Abraham Flighenstein ferma les yeux comme s’il essayait de plonger au fond de sa mémoire.
— Une fois le module largué vers Alfamadore, j’ai enclenché la procédure de retour sur Terre.
— D’une durée de…
— Quarante et un mois en temps terrestre.
— Et ensuite ?
— Ensuite… j’ai contrôlé l’accélération du vaisseau et la bonne marche du processus d’hyperdensification.
— Et une fois le seuil de Bertucelli atteint, vous avez intégré votre caisson cryostasique.
— Plus ou moins.
— Comment ça, plus ou moins ? intervint Crazy Horse. Chez nous il n’y a que des plus ou des moins. Et les moins finissent en général à la casse !

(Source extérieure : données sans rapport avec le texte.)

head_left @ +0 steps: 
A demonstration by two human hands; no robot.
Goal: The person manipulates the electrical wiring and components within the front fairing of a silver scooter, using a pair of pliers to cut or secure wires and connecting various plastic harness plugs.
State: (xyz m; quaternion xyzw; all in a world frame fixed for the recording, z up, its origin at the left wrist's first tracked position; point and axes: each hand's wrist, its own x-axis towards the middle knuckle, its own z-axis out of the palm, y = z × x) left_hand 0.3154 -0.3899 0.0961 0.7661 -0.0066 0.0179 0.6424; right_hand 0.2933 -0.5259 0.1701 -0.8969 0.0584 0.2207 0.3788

Borges fit taire son hennissement d’un geste agacé.
— Je m’excuse de ne pouvoir être catégorique sur ce qui s’est passé à ce moment-là, mais…
— Aucune importance. Racontez comme vous le sentez.
— L’astronef était environ à mi-puissance et devait se servir du toboggan gravifique provoqué par la nébuleuse du Boomerang lorsque…
— Lorsque…, répétèrent de conserve Crazy Horse et le général Borges.
— … L’attaque a eu lieu.
Les chefs de la BST et du programme spatial de la confédération des 3N en restèrent bouche bée et, dans le cas d’un cheval, la béance est impressionnante.